→ **ASSIGNMENT**
Restate the full listing word for word and leave the pictures out.

----

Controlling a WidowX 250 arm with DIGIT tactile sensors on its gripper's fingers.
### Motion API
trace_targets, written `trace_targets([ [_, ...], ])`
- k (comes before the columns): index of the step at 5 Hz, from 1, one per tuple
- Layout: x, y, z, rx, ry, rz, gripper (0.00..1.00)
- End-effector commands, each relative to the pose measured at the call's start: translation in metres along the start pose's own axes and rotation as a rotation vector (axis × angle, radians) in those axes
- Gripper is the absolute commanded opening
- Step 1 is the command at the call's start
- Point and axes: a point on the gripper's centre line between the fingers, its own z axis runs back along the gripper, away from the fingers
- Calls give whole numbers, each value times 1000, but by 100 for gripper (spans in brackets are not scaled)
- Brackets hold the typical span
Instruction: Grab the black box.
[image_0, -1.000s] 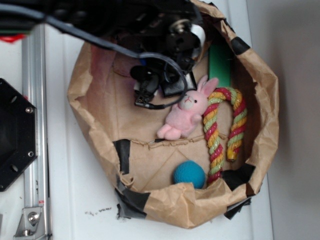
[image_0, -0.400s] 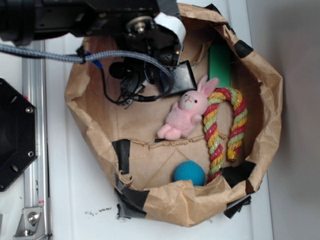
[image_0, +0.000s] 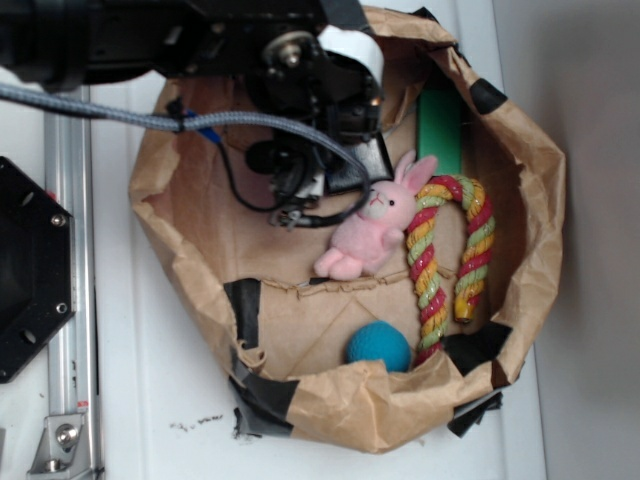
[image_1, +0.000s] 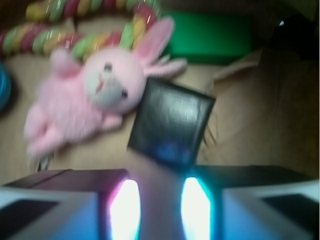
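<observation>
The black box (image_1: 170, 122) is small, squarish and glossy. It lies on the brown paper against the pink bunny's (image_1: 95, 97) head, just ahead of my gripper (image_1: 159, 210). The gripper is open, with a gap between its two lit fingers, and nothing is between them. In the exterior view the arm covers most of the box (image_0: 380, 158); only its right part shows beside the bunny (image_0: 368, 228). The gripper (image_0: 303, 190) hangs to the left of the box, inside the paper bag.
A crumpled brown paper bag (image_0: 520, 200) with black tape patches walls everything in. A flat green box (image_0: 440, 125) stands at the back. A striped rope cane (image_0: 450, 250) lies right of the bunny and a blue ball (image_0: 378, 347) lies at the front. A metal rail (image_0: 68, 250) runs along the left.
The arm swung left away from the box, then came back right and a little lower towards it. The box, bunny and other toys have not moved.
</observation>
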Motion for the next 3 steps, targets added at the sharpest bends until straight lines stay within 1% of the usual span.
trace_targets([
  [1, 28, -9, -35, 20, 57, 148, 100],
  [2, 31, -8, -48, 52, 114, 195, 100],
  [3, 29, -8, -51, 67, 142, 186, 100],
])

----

→ **RESULT FOR THIS EXERCISE**
Controlling a WidowX 250 arm with DIGIT tactile sensors on its gripper's fingers.
### Motion API
trace_targets, written `trace_targets([ [_, ...], ])`
- k (comes before the columns): index of the step at 5 Hz, from 1, one per tuple
- Layout: x, y, z, rx, ry, rz, gripper (0.00..1.00)
- End-effector commands, each relative to the pose measured at the call's start: translation in metres along the start pose's own axes and rotation as a rotation vector (axis × angle, radians) in those axes
- Gripper is the absolute commanded opening
- Step 1 is the command at the call's start
- Point and axes: a point on the gripper's centre line between the fingers, its own z axis runs back along the gripper, away from the fingers
- Calls give whole numbers, each value times 1000, but by 100 for gripper (spans in brackets are not scaled)
- Brackets hold the typical span
Instruction: Grab the black box.
[image_0, -1.000s] 
[image_0, -0.400s] 
[image_0, +0.000s] 
[image_1, +0.000s] 
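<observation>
The black box (image_1: 170, 122) is small, squarish and glossy. It lies on the brown paper against the pink bunny's (image_1: 95, 97) head, just ahead of my gripper (image_1: 159, 210). The gripper is open, with a gap between its two lit fingers, and nothing is between them. In the exterior view the arm covers most of the box (image_0: 380, 158); only its right part shows beside the bunny (image_0: 368, 228). The gripper (image_0: 303, 190) hangs to the left of the box, inside the paper bag.
A crumpled brown paper bag (image_0: 520, 200) with black tape patches walls everything in. A flat green box (image_0: 440, 125) stands at the back. A striped rope cane (image_0: 450, 250) lies right of the bunny and a blue ball (image_0: 378, 347) lies at the front. A metal rail (image_0: 68, 250) runs along the left.
The arm swung left away from the box, then came back right and a little lower towards it. The box, bunny and other toys have not moved.
</observation>
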Motion for the next 3 steps, targets added at the sharpest bends until straight lines stay within 1% of the usual span.
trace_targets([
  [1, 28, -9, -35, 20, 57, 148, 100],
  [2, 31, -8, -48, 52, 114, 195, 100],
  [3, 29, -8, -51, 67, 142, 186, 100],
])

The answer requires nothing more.